» **WHAT TO PRODUCE**
Everything from the line containing "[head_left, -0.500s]" through the last line of the data below should be set down exactly, and nothing else.
Start of Block
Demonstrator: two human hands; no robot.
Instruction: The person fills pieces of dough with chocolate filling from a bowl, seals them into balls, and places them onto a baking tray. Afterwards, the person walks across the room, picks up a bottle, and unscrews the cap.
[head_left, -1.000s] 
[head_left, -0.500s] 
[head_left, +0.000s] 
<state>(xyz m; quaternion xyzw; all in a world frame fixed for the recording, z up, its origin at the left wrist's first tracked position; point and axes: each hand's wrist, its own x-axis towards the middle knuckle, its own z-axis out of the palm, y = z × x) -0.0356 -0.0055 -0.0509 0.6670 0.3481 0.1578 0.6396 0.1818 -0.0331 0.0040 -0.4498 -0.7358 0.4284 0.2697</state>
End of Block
» **ANSWER BOX**
[head_left, -0.500s] 
[head_left, +0.000s] 
<state>(xyz m; quaternion xyzw; all in a world frame fixed for the recording, z up, its origin at the left wrist's first tracked position; point and axes: each hand's wrist, its own x-axis towards the middle knuckle, its own z-axis out of the palm, y = z × x) -0.0356 -0.0055 -0.0509 0.6670 0.3481 0.1578 0.6396 0.1818 -0.0331 0.0040 -0.4498 -0.7358 0.4284 0.2697</state>

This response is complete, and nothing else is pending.